Monday, June 22, 2009

This past week I wrote code for int32 and float64 types, giving me an addition ufunc that supports 32/64bit ints and floats. The code for each case is pretty long; each datatype duplicates code that loads the function arguments, checks for cases like reduction and lengths that don't evenly divide the SIMD parallelization/loop unrolling, etc. So I started factoring this out and developing the beginnings of a framework for writing CorePy-based ufuncs with minimal effort and code duplication.

I succeeded in isolating most of the duplicate code, though the 'generic' code generation is a bit more complicated than before -- especially the specialized reduction code. This needs some polish still; I used two different approaches for factoring out the operation-specific code for general element-wise operations and reductions. I will probably use the approach I did for reduction -- the generic code requires a function (I can actually pass a single instruction) that takes two registers as arguments (accumulator and source element) and generates reduction code for a single element.

I ran into a few problems while working on this stuff; I have no idea how I managed to miss these bugs until now. First, applying my ufunc to a single-element array gave bad results -- the test I was using to detect reduction was also catching this single-element case, and not working properly.

The other issue I've run into is due to the way I'm splitting work among multiple threads. I just did the easiest thing possible (halfway expecting to do something more elaborate later) -- divide the length evenly among each thread, giving the last thread additional work if the number of threads does not divide the length evenly. The problem with this is that individual threads will get work segments with unaligned memory if the work segment length is not a multiple of 16 bytes. So this problem is the next thing I need to tackle -- I've been thinking about ways to split the work evenly, while also rounding work segments to a multiple of 16 bytes.

Sunday, June 14, 2009

Have been busy lately.. big paper deadline (CorePy paper!) and moving. When I can, I've been working on general code correctness/cleanliness/robustness. Management and movement of various data inside the 'corefunc' C module has been cleaned up. I now have a fairly generic routine for creating a ufunc from some type information and CorePy InstructionStreams. Multi-core is supported at the C level in a generic way; nothing there is ufunc-specific.

I didn't mention this before, but my code previously only worked correctly for input sizes that were a multiple of the number of threads used (1, 2, 4) and the number of iterations that were unrolled (1, 4, 8). Now my code works for any size input. At the thread level, I just had the last thread (if more than one) check if the number of threads evenly divided the input length.
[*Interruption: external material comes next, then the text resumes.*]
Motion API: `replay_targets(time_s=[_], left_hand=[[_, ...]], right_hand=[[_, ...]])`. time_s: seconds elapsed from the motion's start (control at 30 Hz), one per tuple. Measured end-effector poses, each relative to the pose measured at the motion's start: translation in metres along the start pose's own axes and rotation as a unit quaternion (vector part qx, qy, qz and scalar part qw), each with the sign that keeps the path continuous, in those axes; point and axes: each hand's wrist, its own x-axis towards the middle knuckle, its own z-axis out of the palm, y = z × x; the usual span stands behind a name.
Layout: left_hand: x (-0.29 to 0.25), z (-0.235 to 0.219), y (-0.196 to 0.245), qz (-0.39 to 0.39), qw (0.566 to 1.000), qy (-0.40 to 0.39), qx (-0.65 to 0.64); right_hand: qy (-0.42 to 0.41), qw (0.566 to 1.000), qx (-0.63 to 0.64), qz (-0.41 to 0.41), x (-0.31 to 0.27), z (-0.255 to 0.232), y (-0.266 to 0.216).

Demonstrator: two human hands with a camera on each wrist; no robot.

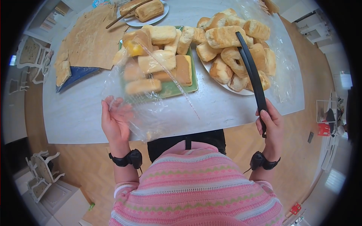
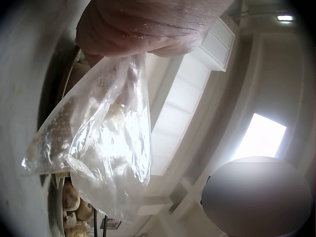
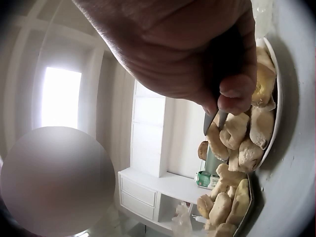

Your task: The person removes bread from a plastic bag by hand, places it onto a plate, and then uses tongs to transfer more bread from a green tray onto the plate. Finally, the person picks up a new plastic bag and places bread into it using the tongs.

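Observation:
My left hand (image 1: pixel 117 119) holds a clear plastic bag (image 1: pixel 145 126), its fingers seen through the film. A line of red print runs along the bag, which overlaps a green plate (image 1: pixel 194 87) piled with bread pieces (image 1: pixel 157 61). Seen from the left wrist, the crinkled bag (image 2: pixel 111 131) hangs below the palm. My right hand (image 1: pixel 270 119) grips black tongs (image 1: pixel 252 69) near their end. Their far tips overlap a bread roll (image 1: pixel 225 37) on top of the heap on a white plate (image 1: pixel 247 92). From the right wrist, fingers (image 3: pixel 237 94) press the tong arms.
Brown paper (image 1: pixel 92 37) lies at the table's left over a dark blue item (image 1: pixel 77 77). A smaller white plate (image 1: pixel 163 18) with rolls and a brown stick-like utensil (image 1: pixel 124 16) stands at the back. Clear plastic film (image 1: pixel 284 67) lies right of the heap.

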Motion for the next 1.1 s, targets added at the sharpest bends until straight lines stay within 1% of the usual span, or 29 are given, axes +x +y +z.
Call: replay_targets(time_s=[0.13,0.2,0.23,0.33,0.43,0.6,0.63,0.7,0.83,0.9,1.03,1.1], left_hand=[[-0.001,0.008,-0.005,0.003,1.000,0.021,0.001],[-0.002,0.019,-0.008,0.024,0.996,0.090,0.001],[-0.001,0.019,-0.009,0.025,0.995,0.093,0.001],[-0.002,0.019,-0.013,0.035,0.996,0.086,0.015],[-0.003,0.022,-0.017,0.054,0.994,0.090,0.042],[-0.002,0.022,-0.018,0.046,0.997,0.056,0.030],[-0.003,0.022,-0.018,0.047,0.997,0.060,0.029],[-0.003,0.022,-0.017,0.042,0.997,0.039,0.045],[-0.002,0.024,-0.019,0.051,0.997,0.048,0.033],[-0.003,0.025,-0.018,0.041,0.998,0.039,0.038],[-0.004,0.029,-0.020,0.034,0.998,0.040,0.040],[-0.004,0.032,-0.021,0.019,0.999,0.021,0.030]], right_hand=[[-0.017,0.999,0.047,0.015,0.001,-0.005,0.002],[-0.034,0.996,0.079,0.024,0.002,-0.008,0.005],[-0.037,0.996,0.079,0.025,0.003,-0.009,0.007],[-0.052,0.993,0.104,0.032,0.001,-0.010,0.008],[-0.091,0.988,0.124,0.032,-0.001,-0.007,0.005],[-0.147,0.984,0.100,0.026,-0.003,0.001,0.000],[-0.149,0.983,0.098,0.028,-0.004,0.002,-0.001],[-0.162,0.982,0.089,0.032,-0.004,0.004,-0.003],[-0.179,0.981,0.073,0.030,-0.004,0.009,-0.006],[-0.182,0.981,0.047,0.047,-0.005,0.013,-0.009],[-0.192,0.980,0.029,0.044,-0.007,0.018,-0.012],[-0.210,0.976,0.010,0.056,-0.006,0.022,-0.015]])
If not, that last thread increased the number of elements it processed to compensate. At the CorePy loop level, a special code path was needed to handle both the case where the input length is less than the number of unrolled loop iterations, and when the length was not a multiple of the unrolled iterations. Here, I do some fancy (but somewhat messy) checks, and added unrolled code to handle one element at a time (as opposed to 4/8 at a time using SIMD).

Turns out reduction wasn't working right when multiple threads are used, but this is fixed now (took a while! evil bugs). Each thread reduces (eg. adds, subtracts) all the elements in its assigned input sub-range into a local register. When complete, the local value is atomically reduced into the single shared output value residing in memory. CorePy's support for the LOCK prefix (makes some instructions atomic) wasn't complete, so I had to go do that. I think I've covered most/all of the instructions supporting the LOCK prefix on x86_64.

This brings up sort of a side issue -- because floating point is not associative, the use of multiple threads accumulating to their own local values independently means the order of operations for reductions is changed. This causes a result that is different from NumPy's. I'm not sure what to do about this, if anything -- I don't think there is a way to maintain thread-level parallelism and perform the operations in the same order as NumPy. I think all I can do is provide a warning about this issue when using multiple threads to do reductions.

Sort of related to this GSOC work, I implemented ExtBuffer, an object implementing the Python 2.6 buffer interface (mainly for use with NumPy arrays). ExtBuffer provides guaranteed page-aligned memory, supports huge pages, and can optionally just take a pointer to some pre-allocated memory and use that (useful for overlaying special memory-mapped hardware regions, e.g. Cell SPU local store). Documentation here:

http://corepy.org/wiki/index.php?title=Extended_Array

I was actually anticipating that I would have to write ExtBuffer as part of this GSOC project. The issue was that SIMD code typically requires 16-byte memory alignment for best performance. To my knowledge, malloc() (which I understand NumPy arrays use to alloc memory) only guarantees 8-byte alignment. However I've just been using NumPy arrays as-is and have not (yet) run into any alignment issues. So I need to look into this and see if I can now really rely on NumPy array data always being at least 16-byte aligned.

Where to next?

I really just have an addition ufunc with support for in64 and float32 types right now. This has sufficed for building the initial codebase, but now I need to expand this to support more data types and more operations. With that done, it'll be time to start refactoring duplicate code and designing/building more of a framework to build new ufuncs quickly/easily (my halfway milestone!)